Skip to content

[SPARK-57190][SQL] Fix API inconsistency for 4-argument regexp_replace#56240

Open
pchintar wants to merge 1 commit into
apache:masterfrom
pchintar:regexp_replace
Open

[SPARK-57190][SQL] Fix API inconsistency for 4-argument regexp_replace#56240
pchintar wants to merge 1 commit into
apache:masterfrom
pchintar:regexp_replace

Conversation

@pchintar
Copy link
Copy Markdown

@pchintar pchintar commented Jun 1, 2026

What changes were proposed in this pull request?

Spark SQL already supports the 4-argument form of regexp_replace:

regexp_replace(str, regexp, replacement, position)

However, the corresponding Scala, PySpark, and Spark Connect APIs currently expose only the 3-argument variants.

This PR exposes the existing 4-argument functionality through:

  • Scala API (functions.regexp_replace)
  • PySpark API (functions.regexp_replace)
  • Spark Connect API (functions.regexp_replace)
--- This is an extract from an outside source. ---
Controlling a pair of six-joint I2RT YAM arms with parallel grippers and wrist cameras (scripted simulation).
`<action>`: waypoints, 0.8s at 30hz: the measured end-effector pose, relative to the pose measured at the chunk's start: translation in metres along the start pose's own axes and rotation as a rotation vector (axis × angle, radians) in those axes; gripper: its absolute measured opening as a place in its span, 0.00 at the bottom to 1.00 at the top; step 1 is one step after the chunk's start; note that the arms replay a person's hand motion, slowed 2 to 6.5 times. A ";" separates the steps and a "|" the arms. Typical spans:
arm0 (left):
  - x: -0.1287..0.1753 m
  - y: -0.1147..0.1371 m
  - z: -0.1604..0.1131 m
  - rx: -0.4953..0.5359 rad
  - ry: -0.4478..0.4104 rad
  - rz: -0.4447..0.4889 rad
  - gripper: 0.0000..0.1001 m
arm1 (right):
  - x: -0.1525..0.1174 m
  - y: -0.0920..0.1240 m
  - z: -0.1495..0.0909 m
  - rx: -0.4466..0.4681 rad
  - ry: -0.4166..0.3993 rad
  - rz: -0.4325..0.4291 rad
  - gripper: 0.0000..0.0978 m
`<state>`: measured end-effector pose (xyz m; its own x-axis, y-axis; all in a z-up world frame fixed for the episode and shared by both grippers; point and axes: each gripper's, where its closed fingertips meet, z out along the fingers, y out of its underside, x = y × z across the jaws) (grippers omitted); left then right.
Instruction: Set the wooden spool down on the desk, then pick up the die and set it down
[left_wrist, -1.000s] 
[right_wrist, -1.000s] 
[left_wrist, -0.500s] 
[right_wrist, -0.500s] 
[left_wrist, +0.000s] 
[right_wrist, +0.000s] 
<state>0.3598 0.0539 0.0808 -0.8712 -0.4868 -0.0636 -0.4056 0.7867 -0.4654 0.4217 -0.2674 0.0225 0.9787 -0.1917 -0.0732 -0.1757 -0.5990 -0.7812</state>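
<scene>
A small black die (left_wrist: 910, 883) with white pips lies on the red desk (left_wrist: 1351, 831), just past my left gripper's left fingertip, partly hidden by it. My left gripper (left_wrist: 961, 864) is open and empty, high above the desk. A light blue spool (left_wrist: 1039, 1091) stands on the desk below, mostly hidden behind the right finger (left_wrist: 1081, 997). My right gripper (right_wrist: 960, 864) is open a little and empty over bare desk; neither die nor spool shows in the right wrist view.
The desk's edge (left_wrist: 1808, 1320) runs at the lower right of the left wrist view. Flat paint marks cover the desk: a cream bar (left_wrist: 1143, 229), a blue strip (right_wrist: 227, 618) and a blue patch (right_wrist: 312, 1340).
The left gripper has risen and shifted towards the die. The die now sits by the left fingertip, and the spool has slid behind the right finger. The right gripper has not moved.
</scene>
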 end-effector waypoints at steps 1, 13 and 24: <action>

and adds corresponding Scala, PySpark, and Connect test coverage.

Why are the changes needed?

The underlying SQL functionality already exists and is available through SQL expressions, but it is not accessible through the public Scala, PySpark, and Spark Connect APIs.

This creates an inconsistency between SQL and programmatic interfaces. Exposing the optional position argument aligns the public APIs with existing SQL functionality.

Does this PR introduce any user-facing change?

Yes.

Users can now specify the optional position argument through the Scala, PySpark, and Spark Connect APIs.

Before:

regexp_replace(col("s"), "(\\d+)", "--")

After:

regexp_replace(col("s"), "(\\d+)", "--", 5)

Similarly, PySpark users can now call:

F.regexp_replace("s", r"(\d+)", "--", 5)

How was this patch tested?

Added test coverage in:

  • StringFunctionsSuite
  • FunctionsTests.test_regexp_replace
  • SparkConnectFunctionTests.test_string_functions_multi_args

Verified with:

./build/sbt "sql-api/compile"

./build/sbt "sql/Test/compile"

./build/sbt \
"sql/testOnly org.apache.spark.sql.StringFunctionsSuite -- -z \"regex_replace / regex_extract\""

python3.11 -m pytest \
python/pyspark/sql/tests/test_functions.py::FunctionsTests::test_regexp_replace -v

python3.11 -m pytest \
python/pyspark/sql/tests/connect/test_connect_function.py::SparkConnectFunctionTests::test_string_functions_multi_args -v

Was this patch authored or co-authored using generative AI tooling?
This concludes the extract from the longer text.